GKvfx, thanks big time for those pics. I only wish there were *more* highly detailed pics of the cube. 
So what is that gatorboard? Just basically like foamboard but much stronger and expensive?


----------



## Bay7 (Nov 8, 1999)

Oh wow, I love how this forum has such a collection of unique members.

I did the gold highlights on one side but kept the other shades of grey ala "Q who".

Q who was my introduction to the next gen - its still one of my favorite starship designs. IMO the first contact and voyager versions lacked the visual punch of such a complicated looking ship.

checksum, I may have some sprue for you - been clearing out some boxes and found lots of stuff I missed when I built mine.

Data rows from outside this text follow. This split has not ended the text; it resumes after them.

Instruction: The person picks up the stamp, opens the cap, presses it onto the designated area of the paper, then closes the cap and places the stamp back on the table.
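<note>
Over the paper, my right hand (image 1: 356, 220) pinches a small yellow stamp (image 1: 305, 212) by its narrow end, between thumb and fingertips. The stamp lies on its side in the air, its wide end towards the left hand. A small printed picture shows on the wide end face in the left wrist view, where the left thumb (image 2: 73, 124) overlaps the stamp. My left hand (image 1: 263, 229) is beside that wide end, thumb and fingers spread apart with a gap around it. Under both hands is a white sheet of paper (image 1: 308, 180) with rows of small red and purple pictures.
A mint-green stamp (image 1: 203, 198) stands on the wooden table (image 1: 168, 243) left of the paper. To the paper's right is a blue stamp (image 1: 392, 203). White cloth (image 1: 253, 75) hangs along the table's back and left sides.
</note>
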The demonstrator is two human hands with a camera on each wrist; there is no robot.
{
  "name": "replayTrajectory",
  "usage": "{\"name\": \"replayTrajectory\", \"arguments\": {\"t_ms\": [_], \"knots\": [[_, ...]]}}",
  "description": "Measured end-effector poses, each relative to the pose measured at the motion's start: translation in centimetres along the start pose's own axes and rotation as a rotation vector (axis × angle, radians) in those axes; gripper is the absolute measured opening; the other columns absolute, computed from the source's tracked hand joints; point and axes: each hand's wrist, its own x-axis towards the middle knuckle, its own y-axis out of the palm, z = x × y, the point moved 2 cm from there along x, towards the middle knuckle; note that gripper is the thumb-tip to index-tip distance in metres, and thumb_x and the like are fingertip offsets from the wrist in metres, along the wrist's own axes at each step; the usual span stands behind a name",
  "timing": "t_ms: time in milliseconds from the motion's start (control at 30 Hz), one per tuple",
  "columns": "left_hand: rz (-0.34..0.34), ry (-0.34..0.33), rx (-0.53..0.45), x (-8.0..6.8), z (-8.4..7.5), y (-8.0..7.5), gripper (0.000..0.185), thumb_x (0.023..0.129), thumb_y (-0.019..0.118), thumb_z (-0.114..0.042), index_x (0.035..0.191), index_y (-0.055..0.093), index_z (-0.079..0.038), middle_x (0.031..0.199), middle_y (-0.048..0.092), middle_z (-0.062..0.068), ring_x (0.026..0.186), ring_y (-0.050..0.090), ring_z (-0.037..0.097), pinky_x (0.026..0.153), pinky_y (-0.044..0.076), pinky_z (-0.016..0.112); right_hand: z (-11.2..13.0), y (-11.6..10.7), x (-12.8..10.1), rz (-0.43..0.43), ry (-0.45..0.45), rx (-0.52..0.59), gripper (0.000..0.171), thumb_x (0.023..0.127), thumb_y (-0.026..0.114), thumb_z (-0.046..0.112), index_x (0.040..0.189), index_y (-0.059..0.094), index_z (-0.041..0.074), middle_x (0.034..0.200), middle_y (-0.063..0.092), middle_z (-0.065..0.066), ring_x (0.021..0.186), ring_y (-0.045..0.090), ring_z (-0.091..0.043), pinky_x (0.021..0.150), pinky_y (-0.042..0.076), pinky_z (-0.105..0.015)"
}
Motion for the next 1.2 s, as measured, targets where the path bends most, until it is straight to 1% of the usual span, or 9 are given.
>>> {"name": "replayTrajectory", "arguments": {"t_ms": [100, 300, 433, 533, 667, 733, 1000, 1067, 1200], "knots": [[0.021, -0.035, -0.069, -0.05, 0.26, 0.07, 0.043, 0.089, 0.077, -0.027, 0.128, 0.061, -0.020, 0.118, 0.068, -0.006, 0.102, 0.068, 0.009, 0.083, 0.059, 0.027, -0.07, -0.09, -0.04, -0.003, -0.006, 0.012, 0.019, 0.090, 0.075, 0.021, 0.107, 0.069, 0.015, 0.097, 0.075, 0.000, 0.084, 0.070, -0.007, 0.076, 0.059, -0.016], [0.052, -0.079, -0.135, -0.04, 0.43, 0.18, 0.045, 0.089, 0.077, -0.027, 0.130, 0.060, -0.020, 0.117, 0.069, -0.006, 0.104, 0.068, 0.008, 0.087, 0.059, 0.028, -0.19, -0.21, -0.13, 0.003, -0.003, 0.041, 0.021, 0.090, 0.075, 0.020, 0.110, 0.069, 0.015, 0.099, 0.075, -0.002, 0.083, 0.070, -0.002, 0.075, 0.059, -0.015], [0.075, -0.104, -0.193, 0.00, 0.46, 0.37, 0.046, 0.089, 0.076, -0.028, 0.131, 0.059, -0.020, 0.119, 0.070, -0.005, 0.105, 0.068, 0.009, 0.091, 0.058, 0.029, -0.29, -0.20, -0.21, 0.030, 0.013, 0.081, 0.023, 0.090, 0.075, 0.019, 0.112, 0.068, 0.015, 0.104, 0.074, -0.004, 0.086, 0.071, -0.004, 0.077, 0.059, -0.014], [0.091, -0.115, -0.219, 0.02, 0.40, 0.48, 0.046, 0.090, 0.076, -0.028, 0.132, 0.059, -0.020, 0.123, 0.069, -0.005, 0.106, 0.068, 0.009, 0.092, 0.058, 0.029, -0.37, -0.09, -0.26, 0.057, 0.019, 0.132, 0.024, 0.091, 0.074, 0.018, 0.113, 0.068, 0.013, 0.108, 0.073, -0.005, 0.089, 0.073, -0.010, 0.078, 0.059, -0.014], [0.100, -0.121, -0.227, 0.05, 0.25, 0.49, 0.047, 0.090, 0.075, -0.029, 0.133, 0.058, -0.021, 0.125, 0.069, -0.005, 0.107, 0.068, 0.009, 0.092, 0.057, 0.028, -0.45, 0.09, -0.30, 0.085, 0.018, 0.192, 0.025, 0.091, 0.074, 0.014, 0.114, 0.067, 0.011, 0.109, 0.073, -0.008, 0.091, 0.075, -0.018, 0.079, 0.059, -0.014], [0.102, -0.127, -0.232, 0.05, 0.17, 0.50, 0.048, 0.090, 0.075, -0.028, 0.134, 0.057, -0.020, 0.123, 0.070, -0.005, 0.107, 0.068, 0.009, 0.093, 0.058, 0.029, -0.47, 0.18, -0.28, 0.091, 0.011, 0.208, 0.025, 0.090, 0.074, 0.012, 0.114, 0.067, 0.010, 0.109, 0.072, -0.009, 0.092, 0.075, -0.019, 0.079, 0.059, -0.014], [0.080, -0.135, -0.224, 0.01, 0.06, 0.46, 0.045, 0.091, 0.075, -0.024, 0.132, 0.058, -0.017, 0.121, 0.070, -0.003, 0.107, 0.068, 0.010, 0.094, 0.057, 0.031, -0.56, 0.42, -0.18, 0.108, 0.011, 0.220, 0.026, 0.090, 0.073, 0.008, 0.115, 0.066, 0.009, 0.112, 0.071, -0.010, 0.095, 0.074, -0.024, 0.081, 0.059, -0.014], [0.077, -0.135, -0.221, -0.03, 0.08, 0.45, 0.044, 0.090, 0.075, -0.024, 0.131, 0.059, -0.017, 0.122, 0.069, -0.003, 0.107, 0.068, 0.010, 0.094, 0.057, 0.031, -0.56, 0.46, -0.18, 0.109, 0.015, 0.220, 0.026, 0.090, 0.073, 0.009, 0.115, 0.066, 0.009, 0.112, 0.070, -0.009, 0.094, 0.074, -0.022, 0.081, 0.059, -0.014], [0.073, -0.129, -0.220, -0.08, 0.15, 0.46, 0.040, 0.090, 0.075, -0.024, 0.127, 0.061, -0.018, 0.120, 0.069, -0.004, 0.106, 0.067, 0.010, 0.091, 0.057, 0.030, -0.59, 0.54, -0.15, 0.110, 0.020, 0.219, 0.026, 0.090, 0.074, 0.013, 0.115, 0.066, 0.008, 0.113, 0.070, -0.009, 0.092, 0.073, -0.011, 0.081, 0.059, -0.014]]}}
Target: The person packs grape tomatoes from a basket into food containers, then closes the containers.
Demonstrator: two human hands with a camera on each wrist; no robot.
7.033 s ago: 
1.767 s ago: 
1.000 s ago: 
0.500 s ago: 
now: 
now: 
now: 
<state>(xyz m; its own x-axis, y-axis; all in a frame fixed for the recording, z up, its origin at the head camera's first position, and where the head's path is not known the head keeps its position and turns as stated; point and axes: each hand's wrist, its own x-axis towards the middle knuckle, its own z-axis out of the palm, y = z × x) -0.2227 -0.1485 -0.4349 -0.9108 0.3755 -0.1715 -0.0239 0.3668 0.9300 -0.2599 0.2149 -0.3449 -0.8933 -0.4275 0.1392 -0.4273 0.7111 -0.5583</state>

I'll photograph it, box and weigh it and if you'd be good enough to cover the shipping I'll send it your way. Hopefully it won't be too expensive!

Cheers,

Steve :thumbsup:


----------



## checksum (Mar 31, 2012)

bay7,
Most definitely. I can always use as much as I can get. So far I have had 1 person donate a medium size box of completely empty sprue, 1 person who is gonna collect some from a hobby club, and you. Plus some the 5 models I've bought for this. So I can definitely use some. 
I will PM you because I had a few questions I wanted to ask you anyway...
Matt


----------



## checksum (Mar 31, 2012)

I didnt really see a forum section I could ask this question so Im gonna slip it in here. MODS, if its too off topic please delete this post.
I am looking for a Hasegawa Trytool TP-1 scribing template. I can only seem to find one place that has them online and they seem to be in Japan or China. By the time I have the TP-1 shipped it comes to something like 29 bucks. Is that right? Or can I find the same thing much cheaper. I appreciate any info or help...
/Matt


----------



## swhite228 (Dec 31, 2003)

checksum said:


> I didnt really see a forum section I could ask this question so Im gonna slip it in here. MODS, if its too off topic please delete this post.
> I am looking for a Hasegawa Trytool TP-1 scribing template. I can only seem to find one place that has them online and they seem to be in Japan or China. By the time I have the TP-1 shipped it comes to something like 29 bucks. Is that right? Or can I find the same thing much cheaper. I appreciate any info or help...
> /Matt


Your local hobby shop should be able to order it for you, or try ebay


----------



## Grumpy Popeye (Apr 5, 2002)

That is by far the best TNG Borg ship I've ever seen!


----------



## checksum (Mar 31, 2012)

GKvfx,
so what exactly was the BOBW cube made of? Gatorboard which is similar to foamboard but much stronger and expensive? And then lots of Sprue or did they actually use something else? 
Being able to ask someone who was there when they actually made and filmed my favorite ship ever is also very cool...


----------



## FlyAndFight (Mar 25, 2012)

Excellent project, all around. The subdued lighting looks great.


----------



## GKvfx (May 30, 2008)

checksum said:


> GKvfx,
> so what exactly was the BOBW cube made of? Gatorboard which is similar to foamboard but much stronger and expensive? And then lots of Sprue or did they actually use something else?
> Being able to ask someone who was there when they actually made and filmed my favorite ship ever is also very cool...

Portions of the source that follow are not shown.